→ Task details
To complete the exercise, write out all the data exactly.

→ Input for this task

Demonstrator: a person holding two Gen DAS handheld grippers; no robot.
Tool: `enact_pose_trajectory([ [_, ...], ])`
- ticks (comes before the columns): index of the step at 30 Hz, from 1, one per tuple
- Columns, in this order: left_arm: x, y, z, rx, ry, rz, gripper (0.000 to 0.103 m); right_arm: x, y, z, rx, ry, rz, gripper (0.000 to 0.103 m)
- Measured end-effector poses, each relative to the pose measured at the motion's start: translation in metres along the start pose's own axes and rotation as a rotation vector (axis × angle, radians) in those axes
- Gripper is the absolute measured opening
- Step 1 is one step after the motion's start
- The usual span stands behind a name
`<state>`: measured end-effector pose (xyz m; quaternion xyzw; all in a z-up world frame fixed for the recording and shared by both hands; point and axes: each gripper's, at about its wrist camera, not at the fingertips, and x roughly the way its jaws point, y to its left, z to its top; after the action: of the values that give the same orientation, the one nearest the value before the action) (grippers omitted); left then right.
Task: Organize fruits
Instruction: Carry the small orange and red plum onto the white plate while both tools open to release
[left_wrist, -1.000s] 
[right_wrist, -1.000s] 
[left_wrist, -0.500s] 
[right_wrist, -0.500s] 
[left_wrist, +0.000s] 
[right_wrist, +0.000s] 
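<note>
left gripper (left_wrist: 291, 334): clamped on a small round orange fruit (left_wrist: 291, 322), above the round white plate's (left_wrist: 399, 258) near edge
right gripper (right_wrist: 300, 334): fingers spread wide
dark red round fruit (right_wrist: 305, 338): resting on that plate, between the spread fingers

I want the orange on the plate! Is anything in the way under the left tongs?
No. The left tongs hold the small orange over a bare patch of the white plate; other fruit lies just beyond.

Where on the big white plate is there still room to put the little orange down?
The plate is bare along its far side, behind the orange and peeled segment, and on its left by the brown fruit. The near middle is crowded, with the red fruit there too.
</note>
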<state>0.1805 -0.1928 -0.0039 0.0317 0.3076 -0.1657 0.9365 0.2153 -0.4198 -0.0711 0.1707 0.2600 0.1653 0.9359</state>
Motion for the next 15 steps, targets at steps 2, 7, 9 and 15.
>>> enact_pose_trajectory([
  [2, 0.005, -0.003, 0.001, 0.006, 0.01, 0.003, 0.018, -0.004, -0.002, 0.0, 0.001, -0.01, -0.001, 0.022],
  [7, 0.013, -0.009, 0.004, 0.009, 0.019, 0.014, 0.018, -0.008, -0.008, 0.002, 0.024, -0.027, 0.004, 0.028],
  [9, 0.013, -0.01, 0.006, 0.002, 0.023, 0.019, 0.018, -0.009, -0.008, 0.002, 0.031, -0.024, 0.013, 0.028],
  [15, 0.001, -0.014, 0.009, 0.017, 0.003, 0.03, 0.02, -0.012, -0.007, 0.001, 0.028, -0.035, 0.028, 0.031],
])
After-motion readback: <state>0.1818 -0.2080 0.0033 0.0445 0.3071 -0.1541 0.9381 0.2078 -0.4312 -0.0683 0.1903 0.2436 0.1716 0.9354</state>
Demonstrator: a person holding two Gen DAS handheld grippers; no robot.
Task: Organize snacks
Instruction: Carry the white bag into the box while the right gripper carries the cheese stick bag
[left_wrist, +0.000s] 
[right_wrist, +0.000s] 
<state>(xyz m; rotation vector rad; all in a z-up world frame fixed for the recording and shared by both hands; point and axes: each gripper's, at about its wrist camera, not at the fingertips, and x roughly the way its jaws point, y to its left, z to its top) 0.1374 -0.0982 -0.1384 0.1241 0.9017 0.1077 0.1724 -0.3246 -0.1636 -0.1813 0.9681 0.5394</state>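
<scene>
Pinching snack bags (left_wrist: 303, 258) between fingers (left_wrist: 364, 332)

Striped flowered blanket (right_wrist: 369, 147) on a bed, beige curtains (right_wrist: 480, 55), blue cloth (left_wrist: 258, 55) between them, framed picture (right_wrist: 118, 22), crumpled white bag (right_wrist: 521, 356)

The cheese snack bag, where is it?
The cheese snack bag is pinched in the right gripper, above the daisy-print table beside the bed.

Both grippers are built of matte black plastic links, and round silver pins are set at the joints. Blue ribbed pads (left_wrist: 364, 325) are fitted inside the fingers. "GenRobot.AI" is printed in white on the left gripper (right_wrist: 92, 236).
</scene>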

→ Result
Demonstrator: a person holding two Gen DAS handheld grippers; no robot.
Tool: `enact_pose_trajectory([ [_, ...], ])`
- ticks (comes before the columns): index of the step at 30 Hz, from 1, one per tuple
- Columns, in this order: left_arm: x, y, z, rx, ry, rz, gripper (0.000 to 0.103 m); right_arm: x, y, z, rx, ry, rz, gripper (0.000 to 0.103 m)
- Measured end-effector poses, each relative to the pose measured at the motion's start: translation in metres along the start pose's own axes and rotation as a rotation vector (axis × angle, radians) in those axes
- Gripper is the absolute measured opening
- Step 1 is one step after the motion's start
- The usual span stands behind a name
`<state>`: measured end-effector pose (xyz m; quaternion xyzw; all in a z-up world frame fixed for the recording and shared by both hands; point and axes: each gripper's, at about its wrist camera, not at the fingertips, and x roughly the way its jaws point, y to its left, z to its top; after the action: of the values that give the same orientation, the one nearest the value before the action) (grippers omitted); left then right.
Task: Organize fruits
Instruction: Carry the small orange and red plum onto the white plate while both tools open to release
[left_wrist, -1.000s] 
[right_wrist, -1.000s] 
[left_wrist, -0.500s] 
[right_wrist, -0.500s] 
[left_wrist, +0.000s] 
[right_wrist, +0.000s] 
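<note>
left gripper (left_wrist: 291, 334): clamped on a small round orange fruit (left_wrist: 291, 322), above the round white plate's (left_wrist: 399, 258) near edge
right gripper (right_wrist: 300, 334): fingers spread wide
dark red round fruit (right_wrist: 305, 338): resting on that plate, between the spread fingers

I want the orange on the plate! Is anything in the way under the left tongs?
No. The left tongs hold the small orange over a bare patch of the white plate; other fruit lies just beyond.

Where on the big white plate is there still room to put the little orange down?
The plate is bare along its far side, behind the orange and peeled segment, and on its left by the brown fruit. The near middle is crowded, with the red fruit there too.
</note>
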<state>0.1805 -0.1928 -0.0039 0.0317 0.3076 -0.1657 0.9365 0.2153 -0.4198 -0.0711 0.1707 0.2600 0.1653 0.9359</state>
Motion for the next 15 steps, targets at steps 2, 7, 9 and 15.
>>> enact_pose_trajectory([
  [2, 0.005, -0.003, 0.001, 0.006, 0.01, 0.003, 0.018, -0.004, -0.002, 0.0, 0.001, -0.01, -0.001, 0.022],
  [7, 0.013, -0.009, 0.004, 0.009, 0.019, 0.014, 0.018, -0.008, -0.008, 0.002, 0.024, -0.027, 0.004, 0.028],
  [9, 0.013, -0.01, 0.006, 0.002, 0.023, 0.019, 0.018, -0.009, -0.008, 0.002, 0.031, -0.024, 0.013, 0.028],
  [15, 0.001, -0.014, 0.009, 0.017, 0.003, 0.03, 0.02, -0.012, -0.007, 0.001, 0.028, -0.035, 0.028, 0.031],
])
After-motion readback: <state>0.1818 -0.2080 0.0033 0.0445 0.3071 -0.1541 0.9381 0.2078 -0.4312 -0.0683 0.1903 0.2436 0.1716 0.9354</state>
Demonstrator: a person holding two Gen DAS handheld grippers; no robot.
Task: Organize snacks
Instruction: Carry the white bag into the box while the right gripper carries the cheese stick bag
[left_wrist, +0.000s] 
[right_wrist, +0.000s] 
<state>(xyz m; rotation vector rad; all in a z-up world frame fixed for the recording and shared by both hands; point and axes: each gripper's, at about its wrist camera, not at the fingertips, and x roughly the way its jaws point, y to its left, z to its top) 0.1374 -0.0982 -0.1384 0.1241 0.9017 0.1077 0.1724 -0.3246 -0.1636 -0.1813 0.9681 0.5394</state>
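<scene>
Pinching snack bags (left_wrist: 303, 258) between fingers (left_wrist: 364, 332)

Striped flowered blanket (right_wrist: 369, 147) on a bed, beige curtains (right_wrist: 480, 55), blue cloth (left_wrist: 258, 55) between them, framed picture (right_wrist: 118, 22), crumpled white bag (right_wrist: 521, 356)

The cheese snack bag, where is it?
The cheese snack bag is pinched in the right gripper, above the daisy-print table beside the bed.

Both grippers are built of matte black plastic links, and round silver pins are set at the joints. Blue ribbed pads (left_wrist: 364, 325) are fitted inside the fingers. "GenRobot.AI" is printed in white on the left gripper (right_wrist: 92, 236).
</scene>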

That is the complete answer to the exercise.